Une équipe de chercheurs en sécurité de l’université belge KU Leuven a mis au jour une faille critique (CVE-2025-36911) affublée du petit nom de WhisperPair. Celle-ci est en lien avec Fast Pair de Google, utilisé par des centaines de millions d’accessoires audio pour un appairage Bluetooth simplifié.
Des marques comme Sony, Google, JBL, OnePlus, Nothing ou encore Xiaomi sont concernées, exposant leurs utilisateurs à des risques d’écoute et de pistage, indépendamment d’un smartphone Android ou d’un iPhone, puisque la faille réside au niveau de l’implémentation de Fast Pair dans les accessoires Bluetooth.
Comment une simple erreur d’implémentation ouvre-t-elle la porte au piratage ?
Le problème se situe dans une étape du protocole Fast Pair que de nombreux fabricants ont négligée. La spécification de Google exige qu’un accessoire ignore toute demande d’association s’il n’est pas explicitement en mode appairage.
Cependant, les chercheurs ont constaté que » beaucoup d’appareils n’appliquent pas cette vérification en pratique, permettant à des appareils non autorisés à démarrer le processus d’appairage » avec un équipement standard.
Un attaquant peut forcer la connexion en quelques secondes, avec un équipement tel un ordinateur portable ou un Raspberry Pi, et ce jusqu’à une distance de 14 mètres. Une fois le contrôle obtenu, il peut diffuser de l’audio à plein volume ou, plus inquiétant, activer le micro pour écouter les conversations environnantes, à l’insu de l’utilisateur.
Quels sont les risques au-delà de l’écoute clandestine ?

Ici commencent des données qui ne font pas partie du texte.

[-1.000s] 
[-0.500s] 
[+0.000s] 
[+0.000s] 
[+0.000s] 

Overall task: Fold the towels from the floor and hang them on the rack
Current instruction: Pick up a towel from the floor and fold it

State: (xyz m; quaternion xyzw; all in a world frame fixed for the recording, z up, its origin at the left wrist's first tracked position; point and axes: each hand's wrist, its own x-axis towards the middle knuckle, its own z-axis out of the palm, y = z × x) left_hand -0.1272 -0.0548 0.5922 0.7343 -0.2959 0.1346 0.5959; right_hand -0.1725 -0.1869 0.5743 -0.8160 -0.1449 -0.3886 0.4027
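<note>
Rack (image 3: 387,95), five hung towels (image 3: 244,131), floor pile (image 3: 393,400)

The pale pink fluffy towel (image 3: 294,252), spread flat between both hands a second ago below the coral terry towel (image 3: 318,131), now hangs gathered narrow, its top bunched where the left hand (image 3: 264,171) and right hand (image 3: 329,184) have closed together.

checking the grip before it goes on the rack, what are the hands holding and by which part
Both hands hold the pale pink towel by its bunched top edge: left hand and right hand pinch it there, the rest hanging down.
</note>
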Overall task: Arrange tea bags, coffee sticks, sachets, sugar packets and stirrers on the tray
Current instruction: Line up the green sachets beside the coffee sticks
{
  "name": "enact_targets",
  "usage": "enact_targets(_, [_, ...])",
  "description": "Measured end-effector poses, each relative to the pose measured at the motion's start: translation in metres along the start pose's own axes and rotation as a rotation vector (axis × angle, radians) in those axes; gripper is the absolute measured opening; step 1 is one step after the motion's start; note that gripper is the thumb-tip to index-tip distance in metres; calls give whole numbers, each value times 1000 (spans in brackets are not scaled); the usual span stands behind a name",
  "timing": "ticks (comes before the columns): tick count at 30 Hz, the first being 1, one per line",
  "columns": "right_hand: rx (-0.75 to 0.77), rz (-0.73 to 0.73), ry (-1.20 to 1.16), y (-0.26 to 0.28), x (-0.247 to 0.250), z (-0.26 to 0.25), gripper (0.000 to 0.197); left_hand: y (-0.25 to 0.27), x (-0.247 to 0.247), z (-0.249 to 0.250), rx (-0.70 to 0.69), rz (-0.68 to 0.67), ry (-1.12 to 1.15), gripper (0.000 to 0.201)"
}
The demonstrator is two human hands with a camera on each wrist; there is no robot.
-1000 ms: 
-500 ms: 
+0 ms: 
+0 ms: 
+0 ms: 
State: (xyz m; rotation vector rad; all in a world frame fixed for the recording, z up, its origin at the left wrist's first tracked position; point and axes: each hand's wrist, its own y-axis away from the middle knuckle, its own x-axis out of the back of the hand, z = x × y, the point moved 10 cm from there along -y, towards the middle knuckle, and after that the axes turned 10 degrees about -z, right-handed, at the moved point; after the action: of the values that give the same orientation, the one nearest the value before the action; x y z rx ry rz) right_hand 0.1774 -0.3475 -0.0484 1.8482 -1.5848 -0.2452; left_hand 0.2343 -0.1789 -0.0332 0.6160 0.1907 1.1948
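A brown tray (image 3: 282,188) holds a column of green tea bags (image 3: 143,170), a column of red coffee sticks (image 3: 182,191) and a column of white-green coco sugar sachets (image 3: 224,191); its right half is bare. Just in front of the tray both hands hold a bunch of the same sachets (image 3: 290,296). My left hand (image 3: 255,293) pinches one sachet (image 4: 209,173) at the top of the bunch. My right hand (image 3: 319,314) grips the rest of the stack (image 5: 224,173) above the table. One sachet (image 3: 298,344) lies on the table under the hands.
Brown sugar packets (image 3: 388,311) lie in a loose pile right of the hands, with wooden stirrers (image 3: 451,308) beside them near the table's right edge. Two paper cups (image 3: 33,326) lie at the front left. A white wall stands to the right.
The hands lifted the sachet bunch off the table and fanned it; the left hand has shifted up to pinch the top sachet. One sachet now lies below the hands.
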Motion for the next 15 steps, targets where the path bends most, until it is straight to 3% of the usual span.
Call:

L’attaque WhisperPair ne se limite pas à l’espionnage audio. Elle ouvre également la voie au suivi de localisation via le réseau Find Hub de Google, normalement destiné à retrouver des accessoires perdus.
Si un accessoire vulnérable n’a jamais été associé à un appareil Android, un attaquant peut l’enregistrer sur son propre compte Google. » La victime peut recevoir une notification de suivi indésirable après plusieurs heures ou jours, mais cette notification affichera son propre appareil « , expliquent les chercheurs.
Cette confusion peut amener l’utilisateur à ignorer l’alerte, la considérant comme un bug, et permettre ainsi au pirate de continuer à suivre sa victime pendant une longue période.
Comment se protéger contre cette menace ?
Désactiver la fonction Fast Pair sur un smartphone Android est par exemple inutile, parce que la faille se situe directement dans le firmware de l’accessoire. » La seule façon de prévenir les attaques WhisperPair est d’effectuer une mise à jour du firmware de l’accessoire « , soulignent les chercheurs.
Mis au courant en août 2025 et avec une fenêtre de divulgation de 150 jours, Google a versé une prime de 15 000 dollars aux chercheurs et a collaboré avec les fabricants pour déployer des correctifs. Il est donc impératif pour les utilisateurs de vérifier la disponibilité de mises à jour via l’application compagnon de leur appareil.
Sur un site dédié à WhisperPair, il est possible de rechercher si un accessoire Bluetooth est vulnérable.